A partir da mística de Eckhart, talvez se pudesse dizer num português tosco e desajeitado:

“No desapego do desprendimento, sou e não sou nazuna ao pé da sebe”. [14]

Bashô é poeta e, como todo poeta, é místico dos seres da natureza. E tão desprovido de apego que se sente em uníssono com o ser da natureza e de tudo que é natural. Esta identificação da natureza com a natureza se avivou em Bashô quando descobriu uma pequenina flor, brilhando, sem vontade nem desejo de nada, ao pé de uma velha sebe. O poeta sente o profundo mistério de a vida ser vida, no esplendor insignificante de uma flor silvestre. É um exemplo da experiência de desapego e desprendimento da serenidade em que vive a mística de Eckhart.

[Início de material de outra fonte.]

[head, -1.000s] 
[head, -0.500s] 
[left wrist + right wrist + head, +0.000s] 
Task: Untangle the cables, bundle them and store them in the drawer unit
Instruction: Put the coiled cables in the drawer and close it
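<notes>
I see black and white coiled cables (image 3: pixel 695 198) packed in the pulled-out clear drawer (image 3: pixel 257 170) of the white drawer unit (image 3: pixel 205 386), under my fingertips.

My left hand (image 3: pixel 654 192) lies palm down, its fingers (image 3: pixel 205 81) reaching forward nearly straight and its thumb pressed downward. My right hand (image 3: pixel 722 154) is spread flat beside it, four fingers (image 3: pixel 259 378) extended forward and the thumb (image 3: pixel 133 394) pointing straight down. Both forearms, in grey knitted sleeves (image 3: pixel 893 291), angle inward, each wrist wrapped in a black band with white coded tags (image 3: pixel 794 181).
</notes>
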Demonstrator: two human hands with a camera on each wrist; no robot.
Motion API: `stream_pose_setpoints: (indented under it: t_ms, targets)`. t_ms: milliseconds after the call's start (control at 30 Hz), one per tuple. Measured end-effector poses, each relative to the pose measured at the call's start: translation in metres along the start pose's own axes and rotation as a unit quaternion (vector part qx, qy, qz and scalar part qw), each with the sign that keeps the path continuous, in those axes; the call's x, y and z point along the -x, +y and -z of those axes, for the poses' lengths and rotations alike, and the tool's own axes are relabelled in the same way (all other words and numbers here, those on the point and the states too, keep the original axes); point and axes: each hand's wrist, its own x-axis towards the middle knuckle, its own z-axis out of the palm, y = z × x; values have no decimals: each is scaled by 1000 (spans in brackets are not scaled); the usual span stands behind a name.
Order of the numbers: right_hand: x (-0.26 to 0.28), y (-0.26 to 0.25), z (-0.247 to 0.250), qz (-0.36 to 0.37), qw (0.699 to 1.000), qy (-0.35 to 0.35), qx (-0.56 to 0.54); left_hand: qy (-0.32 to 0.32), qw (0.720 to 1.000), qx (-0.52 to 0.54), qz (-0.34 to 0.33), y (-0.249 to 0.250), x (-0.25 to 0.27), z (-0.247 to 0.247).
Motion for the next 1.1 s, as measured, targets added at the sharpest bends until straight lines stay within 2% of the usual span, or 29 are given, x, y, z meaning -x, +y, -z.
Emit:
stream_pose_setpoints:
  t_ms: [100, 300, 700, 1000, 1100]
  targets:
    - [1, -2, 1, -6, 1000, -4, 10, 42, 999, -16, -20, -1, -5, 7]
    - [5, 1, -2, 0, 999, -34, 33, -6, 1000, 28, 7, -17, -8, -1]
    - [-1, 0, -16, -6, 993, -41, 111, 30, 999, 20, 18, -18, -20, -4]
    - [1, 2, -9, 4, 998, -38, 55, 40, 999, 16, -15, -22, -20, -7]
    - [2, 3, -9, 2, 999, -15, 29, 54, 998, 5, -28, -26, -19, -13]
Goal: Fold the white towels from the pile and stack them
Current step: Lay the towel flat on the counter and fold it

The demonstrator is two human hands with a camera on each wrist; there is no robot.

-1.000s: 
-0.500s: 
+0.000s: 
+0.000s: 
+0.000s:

No século XVII, alguém, na Silésia, fez a mesma experiência mística de Bashô. João Scheffler, doctor philosophiae et medicinae, médico de profissão e místico de vocação, vivia na Silésia uma geração antes de Leibniz (1624-1677). Estudioso de Mestre Eckhart, escreveu uma obra de poesia mística, publicada em 1657, com o título: Der Cherubinische Wandersmann. Sinnliche Beschreibung der vier letzten Dinge: O peregrino querubínico. Descrição sensível dos quatro novíssimos, e publicou, com o pseudônimo de Angelus Silesius, o Mensageiro da Silésia. Os quatro novíssimos são, na experiência cristã: morte, juízo, inferno, paraíso. O número 289 dos poemas traz o título, Ohne Warum, “Sem porquê”. O verso diz:

Die Ros’ ist ohn’ Wamm. / Sie blühet, weil sie blühet. / Sie acht’ nicht ihrer selbst. / Fragt nicht, ob man sie siehet!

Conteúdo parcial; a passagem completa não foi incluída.